Zu Gast im Labor der Zukunft

7.9.2017 – Die Digitalisierung bewegt die Chemiebranche und damit auch die Sozialpartner IG BCE Nord, VCI Nord und ChemieNord. Denn den Prozess der zunehmenden Digitalisierung gemeinsam zu gestalten, wirft eine Reihe an Fragen auf. Zum Beispiel: Wie sieht das Labor der Zukunft aus, welche Technik könnte bald Standard sein und welche Rolle spielt dabei der Mensch? Antworten auf diese Fragen lieferte die jüngste Sozialpartnerveranstaltung, durchgeführt gemeinsam mit dem niedersächsischen Ministerium für Wirtschaft, Arbeit und Verkehr, im smartLab der Universität Hannover - einem vollfunktionsfähigen Musterlabor der Zukunft.

Und so sieht es aus: Beim Betreten des Labors fällt der erste Blick auf die Möbel. Ähnlich zu IKEAS Erfolgsrezept modularer Regale und Schränke besteht auch das Labor aus mehreren wabenförmigen Schränken – und die beherbergen so einige Finessen, wie etwa einen integrierten Kühlschrank oder einen Roboterarm. Anhand eines Use-Cases aus der Biotechnologie führten die Wissenschaftler den Teilnehmern den Einsatz von Datenbrillen vor, demonstrierten wie die einzelnen Laborgeräte miteinander kommunizieren und luden zum selbst Ausprobieren ein. „Hier bekommt Industrie 4.0 ein Gesicht zum Anfassen“, betonte Ralf Becker, Landesbezirksleiter IG BCE Nord.

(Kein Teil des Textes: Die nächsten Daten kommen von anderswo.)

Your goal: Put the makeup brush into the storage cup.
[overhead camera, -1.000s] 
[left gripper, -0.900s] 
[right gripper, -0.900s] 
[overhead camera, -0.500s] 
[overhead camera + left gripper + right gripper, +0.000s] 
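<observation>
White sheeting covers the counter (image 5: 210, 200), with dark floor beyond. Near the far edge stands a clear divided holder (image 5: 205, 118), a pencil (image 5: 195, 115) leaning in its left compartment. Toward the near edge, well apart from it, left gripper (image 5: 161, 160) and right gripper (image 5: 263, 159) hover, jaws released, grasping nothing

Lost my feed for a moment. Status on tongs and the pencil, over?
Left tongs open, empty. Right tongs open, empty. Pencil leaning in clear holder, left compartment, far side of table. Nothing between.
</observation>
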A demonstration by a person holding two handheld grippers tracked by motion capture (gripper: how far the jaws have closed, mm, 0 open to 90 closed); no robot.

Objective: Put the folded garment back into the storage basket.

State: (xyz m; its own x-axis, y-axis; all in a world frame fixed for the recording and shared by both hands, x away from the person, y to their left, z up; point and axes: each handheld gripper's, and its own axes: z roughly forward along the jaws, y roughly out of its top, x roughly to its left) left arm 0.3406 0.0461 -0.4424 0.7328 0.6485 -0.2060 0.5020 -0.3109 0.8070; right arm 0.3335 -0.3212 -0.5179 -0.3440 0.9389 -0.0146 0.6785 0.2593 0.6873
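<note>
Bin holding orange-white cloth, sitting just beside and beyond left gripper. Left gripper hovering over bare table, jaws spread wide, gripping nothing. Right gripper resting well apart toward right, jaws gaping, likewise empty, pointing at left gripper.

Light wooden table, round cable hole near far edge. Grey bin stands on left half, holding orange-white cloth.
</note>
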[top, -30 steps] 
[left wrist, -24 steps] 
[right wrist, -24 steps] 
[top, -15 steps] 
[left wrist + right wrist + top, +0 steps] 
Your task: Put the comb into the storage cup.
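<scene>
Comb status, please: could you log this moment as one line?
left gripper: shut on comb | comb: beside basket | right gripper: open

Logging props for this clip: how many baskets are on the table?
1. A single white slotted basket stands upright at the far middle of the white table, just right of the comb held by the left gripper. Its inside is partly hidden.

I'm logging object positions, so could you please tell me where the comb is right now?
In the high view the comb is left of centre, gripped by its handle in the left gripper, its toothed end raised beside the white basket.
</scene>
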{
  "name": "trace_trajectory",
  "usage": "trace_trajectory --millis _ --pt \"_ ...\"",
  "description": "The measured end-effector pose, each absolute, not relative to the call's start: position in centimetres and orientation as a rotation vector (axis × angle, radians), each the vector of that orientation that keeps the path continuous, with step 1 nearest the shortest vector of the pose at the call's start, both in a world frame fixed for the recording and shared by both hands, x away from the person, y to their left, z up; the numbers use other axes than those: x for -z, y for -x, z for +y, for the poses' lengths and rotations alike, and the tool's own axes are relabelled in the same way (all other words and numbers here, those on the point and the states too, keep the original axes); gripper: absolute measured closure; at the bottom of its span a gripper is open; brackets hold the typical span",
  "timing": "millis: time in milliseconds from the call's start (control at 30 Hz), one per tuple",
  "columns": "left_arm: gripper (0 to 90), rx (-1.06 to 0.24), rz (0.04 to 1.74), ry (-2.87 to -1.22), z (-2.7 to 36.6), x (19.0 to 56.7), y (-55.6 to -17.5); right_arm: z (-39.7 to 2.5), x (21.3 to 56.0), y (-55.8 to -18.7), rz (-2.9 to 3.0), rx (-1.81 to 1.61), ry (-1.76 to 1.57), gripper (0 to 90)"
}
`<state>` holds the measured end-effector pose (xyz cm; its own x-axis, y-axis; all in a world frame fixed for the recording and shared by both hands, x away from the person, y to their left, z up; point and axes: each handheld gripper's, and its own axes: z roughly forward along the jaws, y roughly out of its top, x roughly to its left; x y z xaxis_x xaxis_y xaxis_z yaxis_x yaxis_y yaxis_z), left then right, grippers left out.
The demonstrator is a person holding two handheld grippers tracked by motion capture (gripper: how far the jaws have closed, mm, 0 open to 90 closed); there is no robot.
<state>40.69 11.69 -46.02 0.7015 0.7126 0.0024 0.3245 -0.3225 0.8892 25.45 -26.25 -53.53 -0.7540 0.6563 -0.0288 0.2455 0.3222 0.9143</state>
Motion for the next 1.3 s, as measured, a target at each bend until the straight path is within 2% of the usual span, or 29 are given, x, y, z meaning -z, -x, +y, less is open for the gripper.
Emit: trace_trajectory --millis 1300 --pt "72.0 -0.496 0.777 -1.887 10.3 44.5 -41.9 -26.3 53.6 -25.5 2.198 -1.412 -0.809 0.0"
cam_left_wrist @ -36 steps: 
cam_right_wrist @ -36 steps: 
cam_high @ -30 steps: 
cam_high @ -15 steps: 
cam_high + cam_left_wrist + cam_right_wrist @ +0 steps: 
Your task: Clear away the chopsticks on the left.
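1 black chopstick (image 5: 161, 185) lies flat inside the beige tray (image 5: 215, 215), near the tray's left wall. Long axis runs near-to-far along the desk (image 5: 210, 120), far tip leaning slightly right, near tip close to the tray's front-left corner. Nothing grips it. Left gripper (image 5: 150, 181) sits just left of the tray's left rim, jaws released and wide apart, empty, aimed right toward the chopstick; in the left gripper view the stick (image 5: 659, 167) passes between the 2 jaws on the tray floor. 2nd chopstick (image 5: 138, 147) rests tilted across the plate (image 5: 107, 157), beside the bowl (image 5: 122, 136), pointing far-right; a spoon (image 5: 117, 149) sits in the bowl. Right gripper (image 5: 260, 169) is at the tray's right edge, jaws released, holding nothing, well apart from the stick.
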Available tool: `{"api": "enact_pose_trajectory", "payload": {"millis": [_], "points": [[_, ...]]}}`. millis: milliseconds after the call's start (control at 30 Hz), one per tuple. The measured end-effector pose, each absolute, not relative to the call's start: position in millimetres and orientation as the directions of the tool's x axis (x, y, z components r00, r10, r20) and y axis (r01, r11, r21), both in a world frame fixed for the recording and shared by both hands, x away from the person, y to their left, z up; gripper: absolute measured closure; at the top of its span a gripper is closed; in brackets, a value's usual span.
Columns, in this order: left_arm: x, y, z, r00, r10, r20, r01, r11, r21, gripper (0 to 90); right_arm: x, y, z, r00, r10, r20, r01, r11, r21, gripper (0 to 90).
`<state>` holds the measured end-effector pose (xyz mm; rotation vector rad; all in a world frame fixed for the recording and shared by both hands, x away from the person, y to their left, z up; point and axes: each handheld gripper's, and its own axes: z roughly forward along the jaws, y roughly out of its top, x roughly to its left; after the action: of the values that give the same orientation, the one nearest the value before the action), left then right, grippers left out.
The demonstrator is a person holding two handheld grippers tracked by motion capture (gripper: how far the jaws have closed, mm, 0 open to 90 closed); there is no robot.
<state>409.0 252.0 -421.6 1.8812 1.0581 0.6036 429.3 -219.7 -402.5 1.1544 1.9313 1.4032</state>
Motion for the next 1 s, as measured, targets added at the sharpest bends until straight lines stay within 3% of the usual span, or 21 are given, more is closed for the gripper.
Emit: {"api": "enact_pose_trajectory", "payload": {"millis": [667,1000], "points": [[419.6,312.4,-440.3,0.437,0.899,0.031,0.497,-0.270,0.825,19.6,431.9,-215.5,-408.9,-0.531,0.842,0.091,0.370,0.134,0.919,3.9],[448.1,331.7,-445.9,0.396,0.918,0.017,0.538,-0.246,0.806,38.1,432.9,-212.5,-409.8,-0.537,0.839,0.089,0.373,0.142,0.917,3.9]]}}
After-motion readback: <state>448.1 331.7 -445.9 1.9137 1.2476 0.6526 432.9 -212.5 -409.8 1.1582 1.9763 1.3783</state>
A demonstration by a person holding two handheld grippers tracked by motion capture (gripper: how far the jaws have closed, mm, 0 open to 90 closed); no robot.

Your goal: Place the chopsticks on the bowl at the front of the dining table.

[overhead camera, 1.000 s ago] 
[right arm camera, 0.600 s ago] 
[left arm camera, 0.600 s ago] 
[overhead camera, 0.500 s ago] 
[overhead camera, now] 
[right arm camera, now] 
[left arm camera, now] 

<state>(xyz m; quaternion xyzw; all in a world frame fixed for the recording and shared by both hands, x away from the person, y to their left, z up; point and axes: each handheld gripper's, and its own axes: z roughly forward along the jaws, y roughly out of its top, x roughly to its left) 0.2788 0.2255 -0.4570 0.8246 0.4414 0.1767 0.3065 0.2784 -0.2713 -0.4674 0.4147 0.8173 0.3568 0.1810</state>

Expertenvorträge und Workshops vertieften im Laufe der Veranstaltung einzelne Aspekte wie zum Beispiel notwendige Qualifikationen von Mitarbeitern sowie Arbeitssicherheit und Gesundheit. Dabei wurde deutlich: Vorteilen wie etwa der Personalisierung von Arbeitsplätzen oder erhöhte Sicherheitsanforderungen verlässlich zu erfüllen, stehen eine Reihe möglicherweise negativer Faktoren gegenüber. So sollte sichergestellt werden, die soziale Interaktion unter Kollegen oder Kreativität nicht einzuschränken und insbesondere ältere Menschen auf dem Weg der zunehmenden Digitalisierung ausreichend einzubinden. Denn bauten Unternehmen bisher in der Regel auf Seniorität – das heißt, ältere Mitarbeiter erklären jüngeren Kollegen Abläufe und geben ihr Wissen weiter – dreht sich bei Fragen rund um die Bedienung neuer technischer Geräte das Blatt. Hier verfügen in der Regel jüngere Kollegen über einen Wissensvorsprung, erklärte Dr. Frank Nägele, Staatssekretär im Ministerium für Wirtschaft, Arbeit und Verkehr.  „Der limitierende Faktor der Digitalisierung wird künftig nicht mehr die Technik, sondern werden die Mitarbeiter sein.“

Neben der Akzeptanz der Mitarbeiter wird aber auch der Aufgabenbereich eine wesentliche Rolle dabei spielen, wie stark sich die Digitalisierung durchsetzt. „Während bei standardisierten Prozessen das Potenzial groß ist, ist es in der Forschung und Entwicklung geringer. Viele Fragen sind noch offen, auf die wir als Sozialpartner – und das ist die entscheidende Stärke unserer Branche – gemeinsam die bestmöglichen Lösungen finden werden“, fasste Dr. Jochen Wilkens, Geschäftsführer VCI Nord und Hauptgeschäftsführer ChemieNord, die Veranstaltung zusammen.

 

Staatssekretär Dr. Frank Nägele testet zusammen mit Dr. Frank Schneider und Dr. Jochen Wilkens den Telepräsenzroboter.

 

Das smartLab besteht aus einzelnen wabenförmigen Modulen, die nahezu
beliebig aneinandergesetzt werden können. 

 

In den Modulen sind eine Reihe an Technologien integriert. Dieses Foto zeigt einen Kühlschrank mit verschiedenen Proben.

 

Natürlich ebenfalls Teil der Grundausstattung: eine Heizplatte mit Magnetrührer ...

 

 

... und eine Waage.

 

 

 

 

Prof. Dr. Thomas H. Scheper von der Universität Hannover, demonstriert, wie mithilfe des Telepräsenzroboters auch
die Kommunikation mit anderen Standorten vereinfacht werden kann.